▶ [Task details]: The word "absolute" turns up on some lines of this data; say how many, and give no other text.

Data excerpts
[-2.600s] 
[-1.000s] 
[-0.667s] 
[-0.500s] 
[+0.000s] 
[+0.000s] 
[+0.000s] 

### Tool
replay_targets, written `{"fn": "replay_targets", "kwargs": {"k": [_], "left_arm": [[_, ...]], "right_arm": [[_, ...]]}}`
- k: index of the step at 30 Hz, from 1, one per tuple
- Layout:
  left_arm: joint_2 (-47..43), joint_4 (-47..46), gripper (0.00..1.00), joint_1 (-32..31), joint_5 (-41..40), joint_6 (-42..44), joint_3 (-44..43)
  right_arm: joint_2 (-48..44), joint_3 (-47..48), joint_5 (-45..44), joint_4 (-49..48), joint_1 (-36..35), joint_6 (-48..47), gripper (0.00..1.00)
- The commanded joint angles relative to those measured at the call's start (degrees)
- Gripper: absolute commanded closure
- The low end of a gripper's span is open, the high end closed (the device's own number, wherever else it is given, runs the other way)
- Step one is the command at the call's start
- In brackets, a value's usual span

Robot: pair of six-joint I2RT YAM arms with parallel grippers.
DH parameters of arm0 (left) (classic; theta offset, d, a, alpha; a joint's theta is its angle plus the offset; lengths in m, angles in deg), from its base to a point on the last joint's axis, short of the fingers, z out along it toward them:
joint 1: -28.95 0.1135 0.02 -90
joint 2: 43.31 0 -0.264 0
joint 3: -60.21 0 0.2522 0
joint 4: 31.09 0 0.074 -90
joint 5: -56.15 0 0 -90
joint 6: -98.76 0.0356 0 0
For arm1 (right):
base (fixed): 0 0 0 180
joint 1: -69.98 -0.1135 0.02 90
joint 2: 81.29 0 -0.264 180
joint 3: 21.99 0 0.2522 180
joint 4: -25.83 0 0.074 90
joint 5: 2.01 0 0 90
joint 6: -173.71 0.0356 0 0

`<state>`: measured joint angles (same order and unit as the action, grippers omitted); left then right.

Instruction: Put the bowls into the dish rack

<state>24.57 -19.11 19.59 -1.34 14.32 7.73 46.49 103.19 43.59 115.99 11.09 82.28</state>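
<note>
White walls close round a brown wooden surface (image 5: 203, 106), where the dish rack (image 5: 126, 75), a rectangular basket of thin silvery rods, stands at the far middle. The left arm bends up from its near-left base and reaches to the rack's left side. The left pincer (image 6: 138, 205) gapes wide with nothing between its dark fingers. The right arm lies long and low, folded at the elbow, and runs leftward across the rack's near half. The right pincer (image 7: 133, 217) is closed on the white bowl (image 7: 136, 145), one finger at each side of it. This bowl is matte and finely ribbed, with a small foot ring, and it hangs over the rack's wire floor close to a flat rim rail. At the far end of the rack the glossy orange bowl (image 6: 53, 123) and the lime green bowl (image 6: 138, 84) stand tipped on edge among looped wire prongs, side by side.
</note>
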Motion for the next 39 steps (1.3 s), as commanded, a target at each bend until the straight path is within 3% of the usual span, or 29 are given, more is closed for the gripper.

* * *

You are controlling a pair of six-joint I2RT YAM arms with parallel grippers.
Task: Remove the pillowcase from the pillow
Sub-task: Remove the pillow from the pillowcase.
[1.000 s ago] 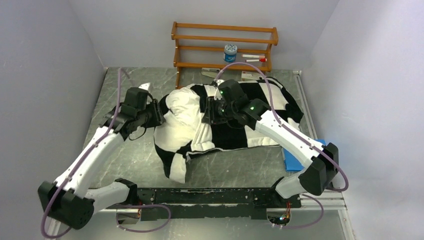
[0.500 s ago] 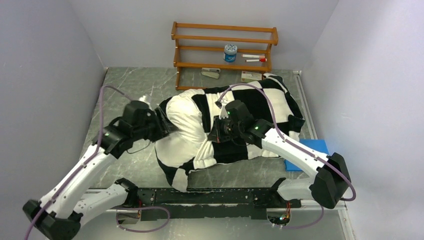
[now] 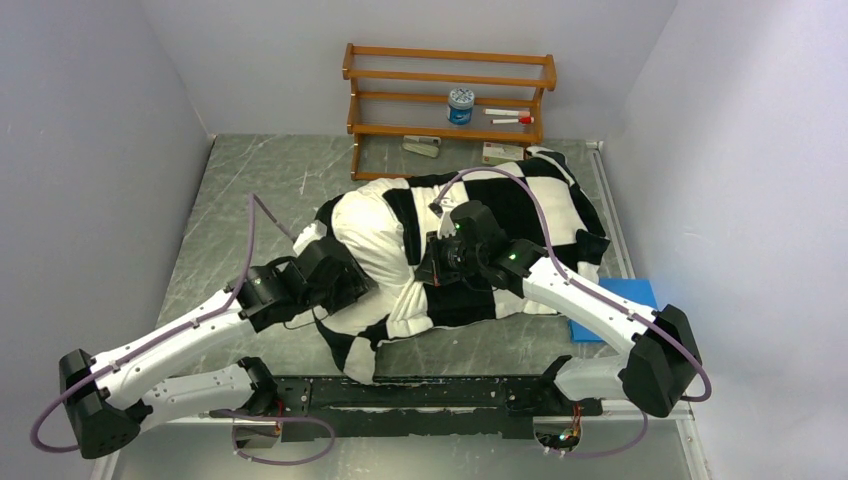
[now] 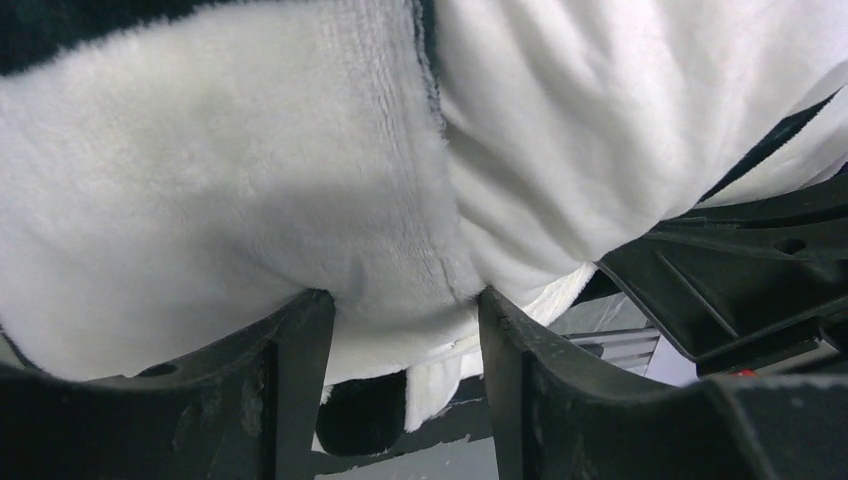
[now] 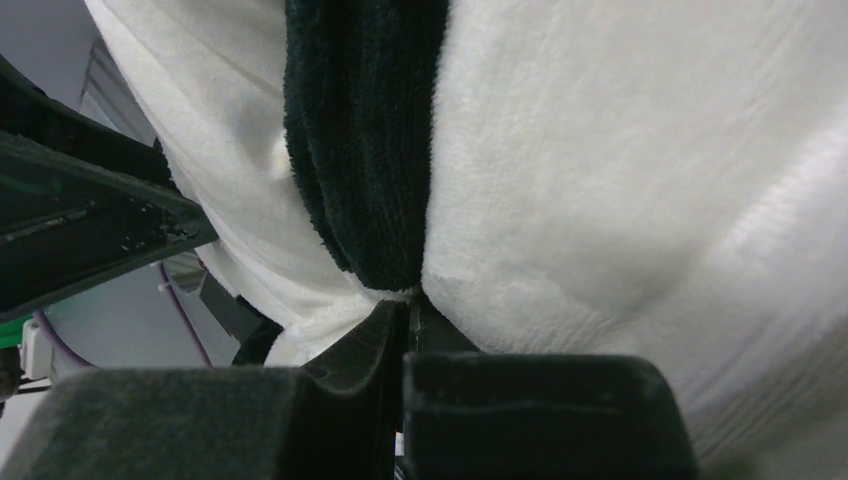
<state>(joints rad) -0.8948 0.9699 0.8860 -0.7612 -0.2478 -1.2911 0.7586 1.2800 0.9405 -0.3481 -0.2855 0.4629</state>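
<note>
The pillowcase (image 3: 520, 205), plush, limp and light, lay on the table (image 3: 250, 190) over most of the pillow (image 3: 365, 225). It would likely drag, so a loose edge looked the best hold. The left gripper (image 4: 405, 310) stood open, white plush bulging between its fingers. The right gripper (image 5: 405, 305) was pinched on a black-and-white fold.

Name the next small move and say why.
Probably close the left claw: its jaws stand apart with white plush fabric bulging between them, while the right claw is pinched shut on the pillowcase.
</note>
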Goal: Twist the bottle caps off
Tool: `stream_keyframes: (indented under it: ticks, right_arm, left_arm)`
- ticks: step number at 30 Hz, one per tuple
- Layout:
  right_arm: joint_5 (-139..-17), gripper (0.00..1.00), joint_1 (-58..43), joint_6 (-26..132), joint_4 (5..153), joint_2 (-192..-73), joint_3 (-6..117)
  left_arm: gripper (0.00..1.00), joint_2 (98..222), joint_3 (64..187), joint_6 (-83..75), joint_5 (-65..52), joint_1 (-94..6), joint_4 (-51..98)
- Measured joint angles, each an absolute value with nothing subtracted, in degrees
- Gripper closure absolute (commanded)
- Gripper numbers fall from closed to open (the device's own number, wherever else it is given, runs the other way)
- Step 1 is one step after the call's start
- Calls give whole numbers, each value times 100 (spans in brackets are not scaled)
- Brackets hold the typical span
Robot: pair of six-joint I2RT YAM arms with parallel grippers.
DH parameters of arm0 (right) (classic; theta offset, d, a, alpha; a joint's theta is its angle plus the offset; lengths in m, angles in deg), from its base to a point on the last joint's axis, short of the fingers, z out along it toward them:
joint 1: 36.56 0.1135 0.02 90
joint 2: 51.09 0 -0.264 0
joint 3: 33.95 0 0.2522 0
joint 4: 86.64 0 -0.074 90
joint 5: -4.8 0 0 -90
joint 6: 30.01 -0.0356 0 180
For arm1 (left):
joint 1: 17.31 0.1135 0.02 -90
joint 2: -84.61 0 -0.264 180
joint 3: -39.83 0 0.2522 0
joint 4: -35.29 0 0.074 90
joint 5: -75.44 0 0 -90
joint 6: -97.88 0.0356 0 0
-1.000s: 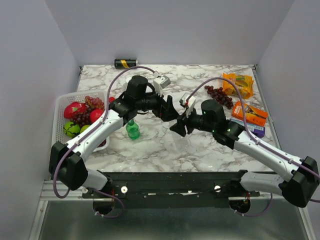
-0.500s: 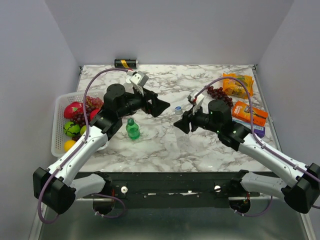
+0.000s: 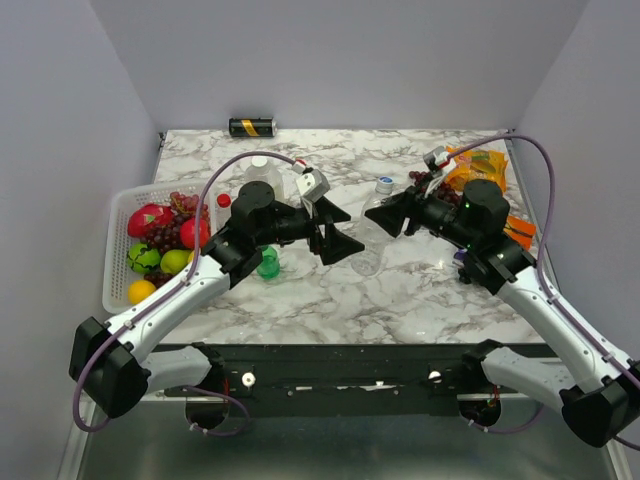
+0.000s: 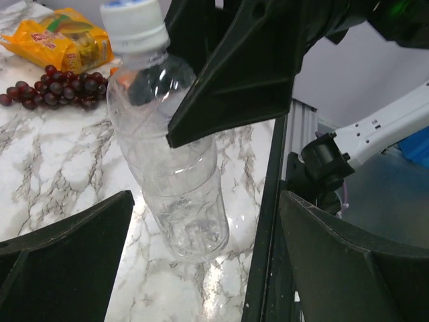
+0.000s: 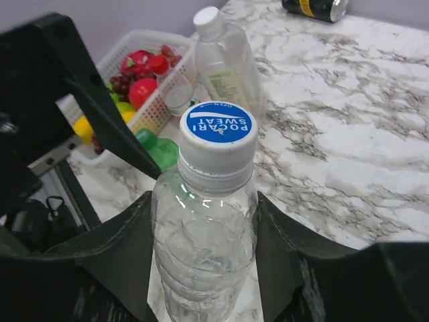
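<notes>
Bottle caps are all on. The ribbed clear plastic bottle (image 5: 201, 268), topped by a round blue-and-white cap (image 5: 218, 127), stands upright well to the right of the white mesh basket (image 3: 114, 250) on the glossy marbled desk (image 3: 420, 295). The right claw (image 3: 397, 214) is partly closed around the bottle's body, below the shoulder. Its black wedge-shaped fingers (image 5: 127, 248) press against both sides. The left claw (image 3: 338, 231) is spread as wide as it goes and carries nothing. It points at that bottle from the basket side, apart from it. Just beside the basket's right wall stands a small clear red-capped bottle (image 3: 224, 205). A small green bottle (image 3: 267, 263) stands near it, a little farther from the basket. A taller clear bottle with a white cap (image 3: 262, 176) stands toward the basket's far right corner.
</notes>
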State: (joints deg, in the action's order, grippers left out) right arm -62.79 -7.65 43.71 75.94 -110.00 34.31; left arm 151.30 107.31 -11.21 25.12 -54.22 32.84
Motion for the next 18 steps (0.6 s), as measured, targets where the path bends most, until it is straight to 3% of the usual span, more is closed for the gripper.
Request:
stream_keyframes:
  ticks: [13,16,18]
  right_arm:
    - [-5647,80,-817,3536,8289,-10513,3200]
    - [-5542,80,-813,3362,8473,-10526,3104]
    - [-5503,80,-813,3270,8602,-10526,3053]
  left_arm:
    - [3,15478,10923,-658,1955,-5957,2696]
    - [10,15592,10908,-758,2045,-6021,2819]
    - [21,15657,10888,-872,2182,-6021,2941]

▶ [Final answer]: 3